Le second requérant, né en 1989 a également été conçu par insémination artificielle. Celui-ci a demandé au CECOS de lui communiquer des informations relatives à son donneur. Là encore, le CECOS refusa implicitement de lui délivrer ces informations et tant sa saisine de la CADA que ses recours devant les juridictions administratives restèrent infructueux.

Les requérants formèrent alors une requête devant la CEDH sur le fondement des articles 8 et 14 combinés avec l’article 8 de la Convention. 

La Cour conclut d’abord à la recevabilité des requêtes au motif que même si le nouveau cadre juridique, issu de la loi de bioéthique du 2 aout 2021, leur est favorable, il est de jurisprudence constante que cela ne suffit pas à leur retirer la qualité de victime que si les autorités ont reconnu puis réparé la violation de la Convention (CEDH, Scordino c. Italie, 29 mars 2006, n°36813/97). Or cela n’a pas été le cas en l’espèce. Ainsi, la Cour estime qu’ils peuvent toujours se prétendre victimes. 

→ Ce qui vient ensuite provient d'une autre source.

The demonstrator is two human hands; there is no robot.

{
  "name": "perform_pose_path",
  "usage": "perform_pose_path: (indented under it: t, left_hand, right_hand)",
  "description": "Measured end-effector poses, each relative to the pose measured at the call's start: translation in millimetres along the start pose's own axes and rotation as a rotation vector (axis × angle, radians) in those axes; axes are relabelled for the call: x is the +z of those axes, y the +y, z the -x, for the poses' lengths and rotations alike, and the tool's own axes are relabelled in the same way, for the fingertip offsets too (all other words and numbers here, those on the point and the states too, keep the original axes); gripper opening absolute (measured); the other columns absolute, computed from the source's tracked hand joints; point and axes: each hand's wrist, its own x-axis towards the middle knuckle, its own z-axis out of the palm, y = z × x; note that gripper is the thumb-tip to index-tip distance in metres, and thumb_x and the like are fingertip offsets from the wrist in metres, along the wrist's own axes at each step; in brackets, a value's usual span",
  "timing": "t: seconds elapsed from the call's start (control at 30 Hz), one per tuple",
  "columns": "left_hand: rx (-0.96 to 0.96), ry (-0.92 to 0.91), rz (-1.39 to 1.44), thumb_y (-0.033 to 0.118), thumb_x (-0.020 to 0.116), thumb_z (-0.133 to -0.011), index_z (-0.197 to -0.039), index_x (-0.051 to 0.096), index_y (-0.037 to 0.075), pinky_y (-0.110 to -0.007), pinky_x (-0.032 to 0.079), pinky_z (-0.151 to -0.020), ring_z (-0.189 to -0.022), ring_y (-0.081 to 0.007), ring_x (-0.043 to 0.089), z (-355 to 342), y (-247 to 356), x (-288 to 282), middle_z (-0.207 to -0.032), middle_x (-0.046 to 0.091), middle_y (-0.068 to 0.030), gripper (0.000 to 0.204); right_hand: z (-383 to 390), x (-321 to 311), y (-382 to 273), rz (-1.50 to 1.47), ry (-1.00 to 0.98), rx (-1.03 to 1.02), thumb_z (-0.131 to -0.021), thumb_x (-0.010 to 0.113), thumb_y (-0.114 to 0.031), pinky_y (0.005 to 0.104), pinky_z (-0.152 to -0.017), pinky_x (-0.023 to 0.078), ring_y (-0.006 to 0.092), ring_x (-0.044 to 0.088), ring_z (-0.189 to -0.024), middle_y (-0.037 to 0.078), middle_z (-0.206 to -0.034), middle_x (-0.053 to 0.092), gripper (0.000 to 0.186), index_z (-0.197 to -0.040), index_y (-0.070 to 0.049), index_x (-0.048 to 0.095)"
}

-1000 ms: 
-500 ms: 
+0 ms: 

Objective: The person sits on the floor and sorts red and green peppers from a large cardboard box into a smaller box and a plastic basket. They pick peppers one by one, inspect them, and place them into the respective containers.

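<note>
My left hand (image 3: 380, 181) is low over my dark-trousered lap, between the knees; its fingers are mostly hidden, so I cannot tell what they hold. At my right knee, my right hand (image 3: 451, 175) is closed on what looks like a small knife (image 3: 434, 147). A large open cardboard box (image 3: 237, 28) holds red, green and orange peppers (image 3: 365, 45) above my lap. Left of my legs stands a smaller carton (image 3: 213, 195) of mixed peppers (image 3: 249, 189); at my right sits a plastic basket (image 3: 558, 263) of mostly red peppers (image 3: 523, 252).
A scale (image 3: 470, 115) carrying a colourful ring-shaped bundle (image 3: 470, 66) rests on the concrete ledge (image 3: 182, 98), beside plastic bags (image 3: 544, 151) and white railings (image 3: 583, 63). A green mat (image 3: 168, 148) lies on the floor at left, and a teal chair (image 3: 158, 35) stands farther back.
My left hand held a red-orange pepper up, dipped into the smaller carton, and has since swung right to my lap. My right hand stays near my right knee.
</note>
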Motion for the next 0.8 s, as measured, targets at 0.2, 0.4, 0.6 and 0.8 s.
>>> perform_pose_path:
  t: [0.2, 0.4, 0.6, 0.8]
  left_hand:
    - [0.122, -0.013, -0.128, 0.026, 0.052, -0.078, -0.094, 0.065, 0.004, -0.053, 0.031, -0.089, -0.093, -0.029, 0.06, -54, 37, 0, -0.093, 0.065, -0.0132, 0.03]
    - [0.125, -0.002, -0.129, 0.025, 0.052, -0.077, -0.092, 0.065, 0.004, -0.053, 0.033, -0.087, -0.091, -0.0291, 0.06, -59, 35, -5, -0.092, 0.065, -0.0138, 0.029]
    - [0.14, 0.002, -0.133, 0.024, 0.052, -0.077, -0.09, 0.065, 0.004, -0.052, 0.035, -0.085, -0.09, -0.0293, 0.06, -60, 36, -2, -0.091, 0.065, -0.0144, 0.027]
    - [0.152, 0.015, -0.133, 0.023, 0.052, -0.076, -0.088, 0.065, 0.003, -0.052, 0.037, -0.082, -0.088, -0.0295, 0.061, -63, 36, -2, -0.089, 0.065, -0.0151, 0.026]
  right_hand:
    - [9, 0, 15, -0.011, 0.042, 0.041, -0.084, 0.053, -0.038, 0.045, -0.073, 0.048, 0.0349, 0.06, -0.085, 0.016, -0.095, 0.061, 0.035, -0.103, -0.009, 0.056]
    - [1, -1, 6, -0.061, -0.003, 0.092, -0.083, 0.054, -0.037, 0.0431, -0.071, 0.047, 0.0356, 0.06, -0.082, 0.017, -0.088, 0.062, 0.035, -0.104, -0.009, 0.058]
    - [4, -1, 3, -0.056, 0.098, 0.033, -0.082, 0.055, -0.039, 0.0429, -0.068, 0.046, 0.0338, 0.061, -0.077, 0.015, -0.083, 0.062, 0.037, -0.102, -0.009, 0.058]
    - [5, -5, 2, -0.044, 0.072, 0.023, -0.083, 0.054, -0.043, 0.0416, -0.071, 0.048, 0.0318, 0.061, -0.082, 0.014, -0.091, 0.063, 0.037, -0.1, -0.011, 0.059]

Sur le fond et s’agissant de l’allégation de violation de l’article 8 de la Convention, la Cour estime que la France jouit d’une ample marge d’appréciation en ce qui concerne les moyens à mettre en œuvre pour garantir aux requérants le respect effectif de leur vie privée. Néanmoins, elle admet que celle-ci doit nécessairement être réduite du fait qu’un « aspect essentiel de l’identité » des personnes est en jeu. La Cour rappelle qu’il s’agit de questions de société, nécessitant l’intervention du décideur national. Elle poursuit en soulignant la qualité des débats approfondis sur la question et qu’il n’existe pas de consensus sur la reconnaissance du droit d’accès aux origines des personnes nées de dons mais « seulement une tendance récente en sa faveur ». Ainsi, le législateur a bien agi dans le cadre de sa marge d’appréciation et il n’est pas envisageable de lui reprocher son rythme d’adoption de la récente réforme. 

S’agissant des informations médicales non identifiantes couvertes par le secret absolu du donneur et le secret médical dont l’accès est jugé trop restrictif, la Cour commence par rappeler que « le respect du caractère confidentiel des informations relatives à la santé constitue un principe essentiel du système juridique de toutes les Parties contractantes à la Convention (Z.  c. Finlande, 25 février 1997, § 95) ». Elle admet que le droit à un accès effectif à de telles informations présente un lien avec les droits protégés par l’article 8 de la Convention. Néanmoins, le principe d’anonymat ne fait pas obstacle à ce qu’un médecin accède à ces informations en cas de nécessité thérapeutique comme la prévention du risque de consanguinité et la prévenance en cas de survenance d’une maladie génétique chez le donneur. Ainsi, la Cour considère que la France a maintenu un juste équilibre entre les intérêts en présence. 

De plus, concernant les enfants nés de dons survenus avant le 1er septembre 2022, date de la mise en place de la possibilité de saisir la CAPADD afin de rechercher l’éventuel consentement de leur donneur à la communication de son identité et autres informations non identifiantes, le fait de conditionner l’accès à ces informations au consentement du tiers donneur ne dépasse pas la marge d’appréciation laissée à l’État. En définitive, la Cour conclut à la non-violation de l’article 8 de la Convention. 

S’agissant de l’allégation de violation de l’article 14 de la Convention, combiné avec l’article 8, la Cour estime que ce grief ne soulève aucune question distincte essentielle et donc qu’il n’y a pas lieu de statuer séparément sur ce point. 

Ainsi, il convient de retenir que le refus de divulguer aux requérants nés d’une AMP, des données relatives aux donneurs de gamètes ne méconnaît pas le droit au respect de la vie privée consacré par l’article 8 de la Convention.